**TASK REQUIREMENTS**
Give back each line of the listing below that contains the string "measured".

**INPUT DATA**
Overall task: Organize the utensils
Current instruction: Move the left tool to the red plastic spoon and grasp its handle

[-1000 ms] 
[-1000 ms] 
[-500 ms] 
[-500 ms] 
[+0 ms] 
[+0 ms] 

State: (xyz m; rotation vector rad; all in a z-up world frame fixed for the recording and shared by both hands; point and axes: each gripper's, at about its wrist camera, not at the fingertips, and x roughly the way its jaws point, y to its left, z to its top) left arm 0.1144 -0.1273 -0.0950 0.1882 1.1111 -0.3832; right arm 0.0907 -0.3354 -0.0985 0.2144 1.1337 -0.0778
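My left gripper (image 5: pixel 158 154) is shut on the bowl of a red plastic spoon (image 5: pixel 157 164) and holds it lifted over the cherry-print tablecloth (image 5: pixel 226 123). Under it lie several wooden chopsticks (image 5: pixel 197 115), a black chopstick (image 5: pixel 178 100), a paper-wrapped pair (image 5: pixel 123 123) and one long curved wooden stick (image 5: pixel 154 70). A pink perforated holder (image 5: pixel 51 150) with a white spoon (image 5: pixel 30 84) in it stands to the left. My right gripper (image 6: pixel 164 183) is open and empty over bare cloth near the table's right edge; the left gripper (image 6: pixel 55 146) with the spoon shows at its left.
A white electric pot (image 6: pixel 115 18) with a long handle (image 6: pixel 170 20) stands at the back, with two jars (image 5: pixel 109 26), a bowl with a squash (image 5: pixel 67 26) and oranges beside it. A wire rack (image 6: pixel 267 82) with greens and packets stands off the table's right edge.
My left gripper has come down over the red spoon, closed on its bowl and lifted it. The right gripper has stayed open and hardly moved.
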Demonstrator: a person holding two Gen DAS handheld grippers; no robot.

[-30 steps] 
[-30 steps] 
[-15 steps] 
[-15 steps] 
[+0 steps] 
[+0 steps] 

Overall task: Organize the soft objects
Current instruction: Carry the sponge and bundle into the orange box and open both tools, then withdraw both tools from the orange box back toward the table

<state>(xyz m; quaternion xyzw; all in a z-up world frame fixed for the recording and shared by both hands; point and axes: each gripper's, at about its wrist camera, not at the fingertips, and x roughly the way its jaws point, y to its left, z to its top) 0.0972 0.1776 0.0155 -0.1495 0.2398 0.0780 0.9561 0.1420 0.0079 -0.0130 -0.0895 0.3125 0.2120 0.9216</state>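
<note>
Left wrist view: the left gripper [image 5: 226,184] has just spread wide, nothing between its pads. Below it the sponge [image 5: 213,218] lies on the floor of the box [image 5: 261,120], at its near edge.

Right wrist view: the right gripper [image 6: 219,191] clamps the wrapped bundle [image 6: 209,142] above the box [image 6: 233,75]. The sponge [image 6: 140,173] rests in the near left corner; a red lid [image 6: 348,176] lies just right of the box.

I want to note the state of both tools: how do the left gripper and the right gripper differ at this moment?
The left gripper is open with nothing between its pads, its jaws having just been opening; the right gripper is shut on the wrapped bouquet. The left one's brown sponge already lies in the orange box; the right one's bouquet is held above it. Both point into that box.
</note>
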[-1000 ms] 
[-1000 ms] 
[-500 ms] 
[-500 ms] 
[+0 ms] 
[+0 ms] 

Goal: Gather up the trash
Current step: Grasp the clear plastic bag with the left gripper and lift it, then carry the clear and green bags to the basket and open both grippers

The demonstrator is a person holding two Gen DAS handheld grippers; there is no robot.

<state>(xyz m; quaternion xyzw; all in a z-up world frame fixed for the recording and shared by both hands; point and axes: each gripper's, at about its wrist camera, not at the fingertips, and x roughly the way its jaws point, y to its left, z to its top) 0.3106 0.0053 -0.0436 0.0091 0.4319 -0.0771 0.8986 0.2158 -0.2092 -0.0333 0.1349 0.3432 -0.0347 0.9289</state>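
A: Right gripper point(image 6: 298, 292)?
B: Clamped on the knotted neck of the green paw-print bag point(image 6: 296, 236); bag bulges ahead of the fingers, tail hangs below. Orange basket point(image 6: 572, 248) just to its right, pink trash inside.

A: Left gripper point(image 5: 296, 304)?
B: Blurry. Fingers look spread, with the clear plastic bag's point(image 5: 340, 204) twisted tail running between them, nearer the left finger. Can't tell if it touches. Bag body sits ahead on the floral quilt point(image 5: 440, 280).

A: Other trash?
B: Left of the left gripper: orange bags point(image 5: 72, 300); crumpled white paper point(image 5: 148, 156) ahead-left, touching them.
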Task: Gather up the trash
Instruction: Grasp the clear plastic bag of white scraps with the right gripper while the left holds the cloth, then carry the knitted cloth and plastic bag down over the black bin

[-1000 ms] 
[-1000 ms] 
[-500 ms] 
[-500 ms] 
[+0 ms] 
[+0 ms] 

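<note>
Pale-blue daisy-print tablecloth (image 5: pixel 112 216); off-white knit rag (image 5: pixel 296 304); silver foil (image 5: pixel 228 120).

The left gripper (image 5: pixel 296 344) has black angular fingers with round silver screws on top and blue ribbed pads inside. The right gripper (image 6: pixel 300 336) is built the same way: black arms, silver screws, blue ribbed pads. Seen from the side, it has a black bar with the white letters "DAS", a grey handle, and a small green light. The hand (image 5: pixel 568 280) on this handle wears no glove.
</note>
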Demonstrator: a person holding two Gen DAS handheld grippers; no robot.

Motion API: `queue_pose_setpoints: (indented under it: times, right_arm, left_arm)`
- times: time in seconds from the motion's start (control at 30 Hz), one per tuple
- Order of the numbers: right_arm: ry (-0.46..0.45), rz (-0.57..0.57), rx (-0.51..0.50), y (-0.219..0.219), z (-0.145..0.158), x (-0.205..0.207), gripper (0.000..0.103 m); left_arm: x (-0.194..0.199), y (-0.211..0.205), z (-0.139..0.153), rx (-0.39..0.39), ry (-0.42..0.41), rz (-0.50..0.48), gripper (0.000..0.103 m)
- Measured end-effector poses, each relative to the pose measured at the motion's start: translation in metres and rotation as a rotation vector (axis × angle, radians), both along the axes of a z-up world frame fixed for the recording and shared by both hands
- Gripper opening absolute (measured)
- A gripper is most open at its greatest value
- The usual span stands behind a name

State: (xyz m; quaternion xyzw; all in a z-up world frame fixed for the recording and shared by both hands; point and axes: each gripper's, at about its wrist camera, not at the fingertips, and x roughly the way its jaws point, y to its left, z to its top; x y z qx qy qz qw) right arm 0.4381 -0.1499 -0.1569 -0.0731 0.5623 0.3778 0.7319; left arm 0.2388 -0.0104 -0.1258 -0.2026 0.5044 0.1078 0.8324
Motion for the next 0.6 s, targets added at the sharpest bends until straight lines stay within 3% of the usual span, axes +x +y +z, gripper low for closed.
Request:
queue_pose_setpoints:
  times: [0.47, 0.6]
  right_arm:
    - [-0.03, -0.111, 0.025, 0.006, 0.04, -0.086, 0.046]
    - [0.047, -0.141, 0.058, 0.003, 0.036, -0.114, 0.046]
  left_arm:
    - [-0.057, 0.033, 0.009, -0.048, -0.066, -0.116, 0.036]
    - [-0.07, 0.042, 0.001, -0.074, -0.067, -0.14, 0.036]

**ANSWER TO THIS EXERCISE**
- Measured end-effector poses, each relative to the pose measured at the motion's start: translation in metres and rotation as a rotation vector (axis × angle, radians), both along the axes of a z-up world frame fixed for the recording and shared by both hands
- Gripper opening absolute (measured)

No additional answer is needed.